━━ Material provided
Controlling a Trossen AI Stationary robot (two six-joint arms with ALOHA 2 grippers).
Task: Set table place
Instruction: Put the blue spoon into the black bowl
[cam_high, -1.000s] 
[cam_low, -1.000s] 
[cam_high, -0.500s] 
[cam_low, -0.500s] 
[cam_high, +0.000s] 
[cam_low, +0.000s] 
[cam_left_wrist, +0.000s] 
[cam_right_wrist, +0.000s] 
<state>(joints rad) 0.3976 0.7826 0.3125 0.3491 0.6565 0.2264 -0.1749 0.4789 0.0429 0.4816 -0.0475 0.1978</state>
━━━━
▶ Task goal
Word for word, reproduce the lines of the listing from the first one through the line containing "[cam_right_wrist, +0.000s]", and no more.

▶ Answer
Controlling a Trossen AI Stationary robot (two six-joint arms with ALOHA 2 grippers).
Task: Set table place
Instruction: Put the blue spoon into the black bowl
[cam_high, -1.000s] 
[cam_low, -1.000s] 
[cam_high, -0.500s] 
[cam_low, -0.500s] 
[cam_high, +0.000s] 
[cam_low, +0.000s] 
[cam_left_wrist, +0.000s] 
[cam_right_wrist, +0.000s] 

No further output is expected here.